Therefore, as part of the International, Access, Rights, and Empowerment (IARE I) study of palliative care in three countries, we aimed to determine and compare the informal care (IC) costs and their associations with self-reported caregiver burden, rewards and subsequent caregiver grief, taking account of care quality, as reported by ICrs.


Study design

We conducted a mortality follow-back postal survey of key informants (normally relatives and informal carers) of decedents identified by palliative care services in participating hospitals. Reporting follows STROBE [17] and MORECARE statements [18]. See declarations for ethical approvals. Further details are provided elsewhere [19].

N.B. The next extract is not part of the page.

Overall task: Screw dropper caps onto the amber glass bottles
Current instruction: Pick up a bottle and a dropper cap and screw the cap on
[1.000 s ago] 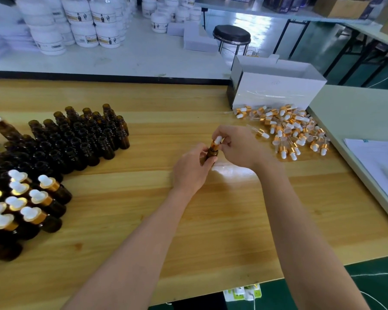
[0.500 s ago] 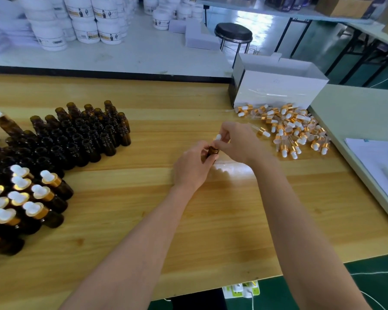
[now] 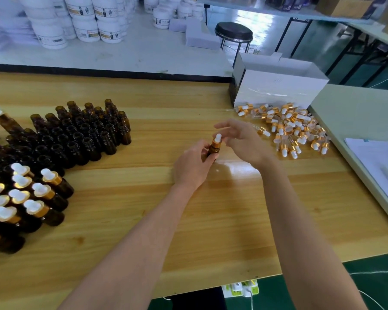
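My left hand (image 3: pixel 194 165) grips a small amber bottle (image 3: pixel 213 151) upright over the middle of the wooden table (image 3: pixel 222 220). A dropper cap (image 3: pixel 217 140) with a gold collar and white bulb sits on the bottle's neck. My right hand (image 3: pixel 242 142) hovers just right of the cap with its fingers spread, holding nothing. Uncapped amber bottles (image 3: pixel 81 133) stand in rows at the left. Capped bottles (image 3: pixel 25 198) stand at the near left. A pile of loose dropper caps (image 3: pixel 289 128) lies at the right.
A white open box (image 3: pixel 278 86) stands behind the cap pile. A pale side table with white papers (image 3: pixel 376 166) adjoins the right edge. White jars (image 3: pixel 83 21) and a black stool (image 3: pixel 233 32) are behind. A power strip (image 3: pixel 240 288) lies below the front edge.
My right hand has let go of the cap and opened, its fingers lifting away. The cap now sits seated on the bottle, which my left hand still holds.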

Three countries included are in the top 10 (of 80 countries) of the Economist Intelligence Unit Quality of Death Index; rankings (scores) are as follows: England − 1 (93.9), Ireland − 4 (85.8) and the USA − 9 (80.8) [20]. This index ranks the quality of palliative and end of life care across the world according to predetermined criteria, national data and interviews. The countries had different health care systems (England: National Health Service; Ireland: National Health Insurance; USA: Private Health System, palliative care covered by most insurance agencies and Medicare and Medicaid [21]) and philanthropy supporting hospice and palliative care [22]. Participating palliative care services in London (England), Dublin (Ireland), New York and San Francisco (USA) were as follows: established hospital palliative care consulting teams in all countries, a hospital-based community outreach team in London and an inpatient palliative care ward in New York. Details of the participating services are found elsewhere [19, 23, 24].

Inclusion criteria

We identified patients aged ≥ 65 years who had accessed (≥ 1 contact) a participating palliative care team and died 4–10 months prior to the survey date. Their next of kin, as indicated in clinical records, was sent study information and a postal questionnaire from their clinical service (following data-protection regulations), with a pre-paid envelope addressed to the research team. The next of kin was asked to complete the questionnaire or pass it to the most appropriate individual who was close to the patient for completion. All data were analysed anonymously.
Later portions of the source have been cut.